Target dergisinin son sayısında hipersonik silahlar konusu ele alınıyor. Hipersonik teknoloji nedir? Geleceğin savaşlarında etkisi ne olacaktır? Hangi ülkeler öne çıkıyor?
Teknopark İstanbul tarafından 3 ayda bir yayımlanan “Target” dergisinin 12’nci sayısında, hipersonik silahlar konusu ele alınıyor. Dergide yer alan “Geleceğin yenilmezleri: Hipersonik silahlar” başlıklı yazıda, bireylerin, toplumların ve devletlerin güvenlik amacıyla başvurdukları esas yöntem olarak kabul gören bu alana yeni dâhil olan hipersonik teknolojinin süper güçlerin savaşını yeni bir boyuta taşıdığı belirtiliyor.
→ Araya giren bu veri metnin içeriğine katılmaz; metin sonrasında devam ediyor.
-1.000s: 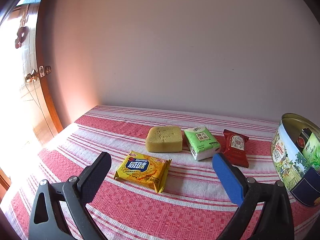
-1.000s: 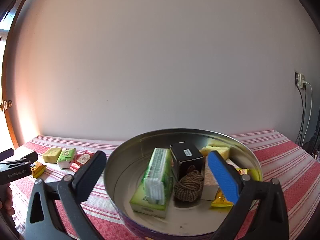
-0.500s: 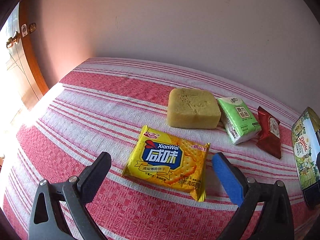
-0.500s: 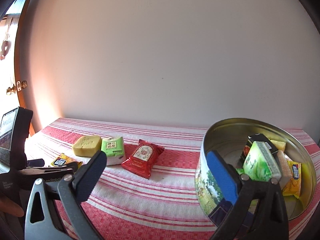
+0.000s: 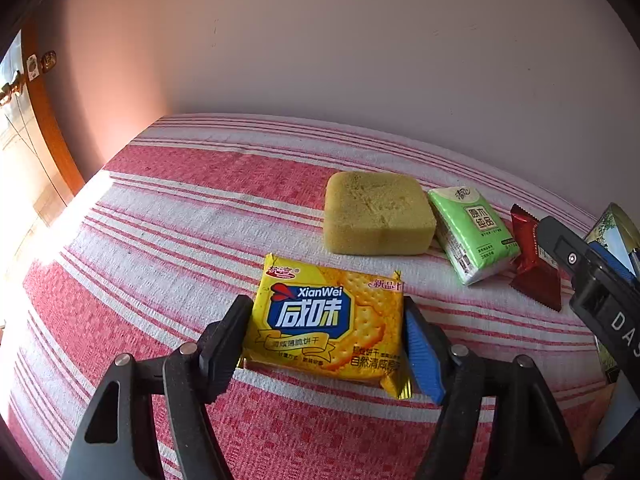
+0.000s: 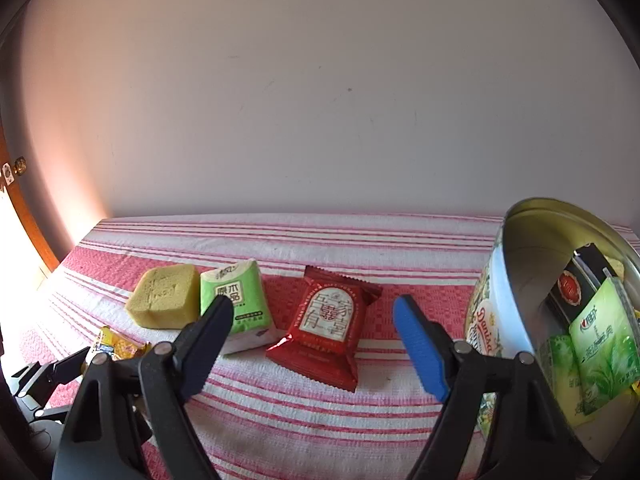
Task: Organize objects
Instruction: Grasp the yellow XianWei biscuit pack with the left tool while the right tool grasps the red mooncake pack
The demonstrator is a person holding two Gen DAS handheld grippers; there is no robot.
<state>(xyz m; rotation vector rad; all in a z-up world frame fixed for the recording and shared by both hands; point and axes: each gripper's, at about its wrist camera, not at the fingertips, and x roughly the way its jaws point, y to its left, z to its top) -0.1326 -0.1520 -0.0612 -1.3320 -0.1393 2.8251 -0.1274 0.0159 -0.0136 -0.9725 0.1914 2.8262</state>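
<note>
In the left wrist view a yellow cracker packet [image 5: 320, 320] lies flat on the striped cloth. My left gripper [image 5: 326, 308] straddles it with its jaws closing, and the black and blue pads touch its two side edges. In the right wrist view a red snack packet [image 6: 328, 328] lies between the fingers of my right gripper [image 6: 312, 308]. Those jaws are closing too, with a gap still showing on each side of the packet. A round tin [image 6: 520, 216] holding several packs stands at the right.
A yellow sponge-like block [image 5: 378, 214] and a green tissue pack [image 5: 472, 232] lie in a row with the red packet [image 5: 536, 264]. The right gripper's body [image 5: 592, 280] reaches in at the right edge. A wall runs behind the table, with a door frame [image 5: 52, 136] at the left.
The left jaws narrowed onto the cracker packet after coming down close to it. The right gripper swung left from over the tin to the red packet, and its jaws narrowed.
</note>
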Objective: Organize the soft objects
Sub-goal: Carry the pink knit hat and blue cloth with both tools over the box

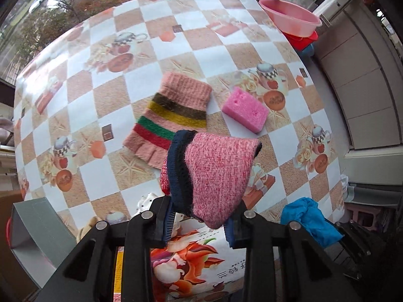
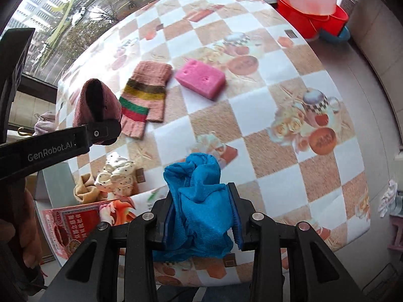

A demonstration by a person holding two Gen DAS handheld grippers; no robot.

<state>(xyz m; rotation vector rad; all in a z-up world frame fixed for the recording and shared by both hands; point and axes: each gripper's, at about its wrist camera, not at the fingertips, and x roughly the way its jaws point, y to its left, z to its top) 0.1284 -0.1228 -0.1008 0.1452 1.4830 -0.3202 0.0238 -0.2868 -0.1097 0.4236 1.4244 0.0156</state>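
Pink knit sock [image 1: 214, 173] is clamped in the left gripper [image 1: 201, 222], raised above the counter [image 1: 176, 58]. Right gripper [image 2: 201, 216] fingers hold a blue cloth [image 2: 201, 201]. Striped glove [image 1: 171, 118] and pink sponge [image 1: 244, 109] lie side by side on the counter.

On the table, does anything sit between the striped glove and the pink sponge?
No. Both wrist views show only bare checkered tablecloth between the striped glove and the pink sponge.
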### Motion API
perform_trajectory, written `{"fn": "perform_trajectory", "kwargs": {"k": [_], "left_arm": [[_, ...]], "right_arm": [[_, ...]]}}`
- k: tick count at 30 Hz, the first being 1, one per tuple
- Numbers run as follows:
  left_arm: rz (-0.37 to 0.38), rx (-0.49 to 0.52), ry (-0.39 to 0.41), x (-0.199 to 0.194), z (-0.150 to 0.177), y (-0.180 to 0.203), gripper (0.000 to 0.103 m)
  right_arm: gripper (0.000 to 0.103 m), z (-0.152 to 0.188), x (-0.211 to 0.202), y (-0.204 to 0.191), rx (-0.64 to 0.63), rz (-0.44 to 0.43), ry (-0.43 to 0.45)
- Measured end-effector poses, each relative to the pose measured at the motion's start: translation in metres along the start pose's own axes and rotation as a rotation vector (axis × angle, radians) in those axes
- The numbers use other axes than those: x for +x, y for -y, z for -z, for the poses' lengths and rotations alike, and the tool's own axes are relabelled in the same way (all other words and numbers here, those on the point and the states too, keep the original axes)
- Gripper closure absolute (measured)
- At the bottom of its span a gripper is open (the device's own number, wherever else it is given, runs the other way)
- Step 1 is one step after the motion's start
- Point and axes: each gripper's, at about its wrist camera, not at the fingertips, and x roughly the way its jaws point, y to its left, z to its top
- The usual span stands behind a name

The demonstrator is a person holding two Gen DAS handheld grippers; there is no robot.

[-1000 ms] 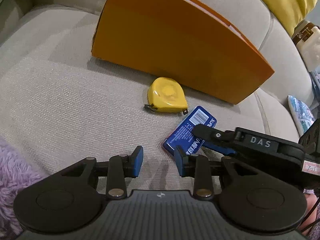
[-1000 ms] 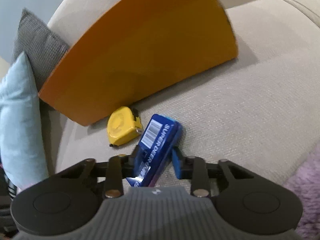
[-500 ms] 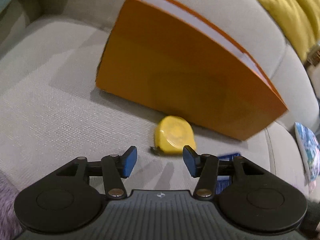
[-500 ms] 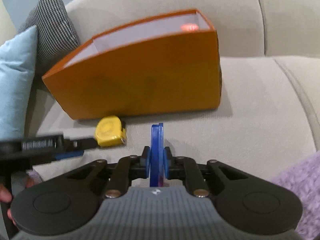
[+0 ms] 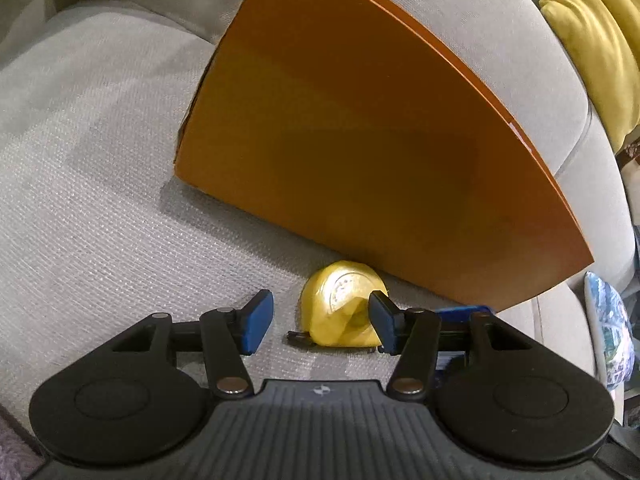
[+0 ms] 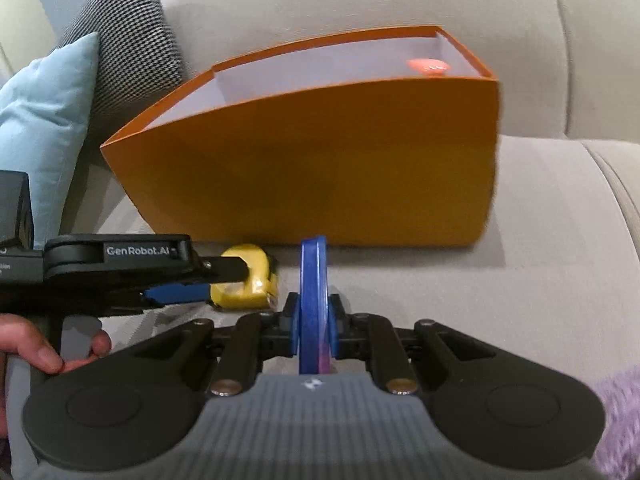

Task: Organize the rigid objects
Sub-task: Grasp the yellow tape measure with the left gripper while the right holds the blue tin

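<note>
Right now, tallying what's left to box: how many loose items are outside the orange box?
2: the tape measure on the sofa beside the box; the blue tin in the right gripper.

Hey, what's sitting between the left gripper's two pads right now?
The yellow tape measure, lying on the sofa against the orange box. The left gripper is open around it, pads not pressing. The left wrist view shows it.

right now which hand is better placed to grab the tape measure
Left: the left gripper is open right at the tape measure. The right gripper is shut on the blue tin.
</note>
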Motion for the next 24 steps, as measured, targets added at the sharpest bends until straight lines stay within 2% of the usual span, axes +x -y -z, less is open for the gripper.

Stockholm Barış Araştırmaları Enstitüsü’nün (SIPRI) 2019 yılının Nisan ayında yayımladığı raporda, küresel savunma harcamalarındaki yükseliş eğiliminin devam ettiği ve hatta rakamların 2018 yılında 1 trilyon 800 milyar dolara ulaştığı açıklanıyor.
Yayımlanan raporda 2017 yılına göre silahlanmada 46 milyar dolarlık bir artış (yüzde 2,6) gerçekleştiği görülüyor. Bu artışın 27 milyarlık dilimi (yüzde 59’u) ABD’nin, 12 milyarlık diliminin (yüzde 26’sı) ise Çin’e ait olduğu belirtiliyor.
SIPRI raporunun bulgularına göre dünyadaki silahlanma için kişi başına 239 dolar harcanıyor. Bu miktar aynı zamanda ülkelerin gayrisafi yurt içi harcamalarının (GSYİH) toplamının yüzde 2,1’ine denk geliyor.
Teknoloji evriliyor
Bugüne kadar savaş ortamlarında ve çatışmalarda nükleer dahil birçok silah sistemi kullanıldı. Geliştirilen ve kullanılan sistemlerin pek çoğunun yerini bugün bambaşka teknolojiler aldı. Nükleer silahlar dışında stratejik hedeflere ulaşabilmek için geliştirilen sistemler arasında pek çok yeni model ve teknoloji var.
Silahlanmanın giderek arttığı ve önem kazandığı bu dönemde geleceğin yenilmezlerini hipersonik teknolojilerin üstünlüğünü geliştirenler belirleyecek gibi duruyor.
Hipersonik teknolojisi neyi ifade ediyor?
Aslında ‘hipersonik’ uçak, füze, roket gibi yüksek hıza sahip olan sistemlerinin ses hızının baz alındığı teknolojileri ifade ediyor. Aracın hızının ses hızına oranının “Mach” değeriyle ölçümleniyor. En basit örnekle deniz seviyesinde ve 15 derece sıcaklıkta 340 m/sn yani 1224 km/s olan ses hızı, bu teknolojilerde 1 mach olarak tanımlanıyor.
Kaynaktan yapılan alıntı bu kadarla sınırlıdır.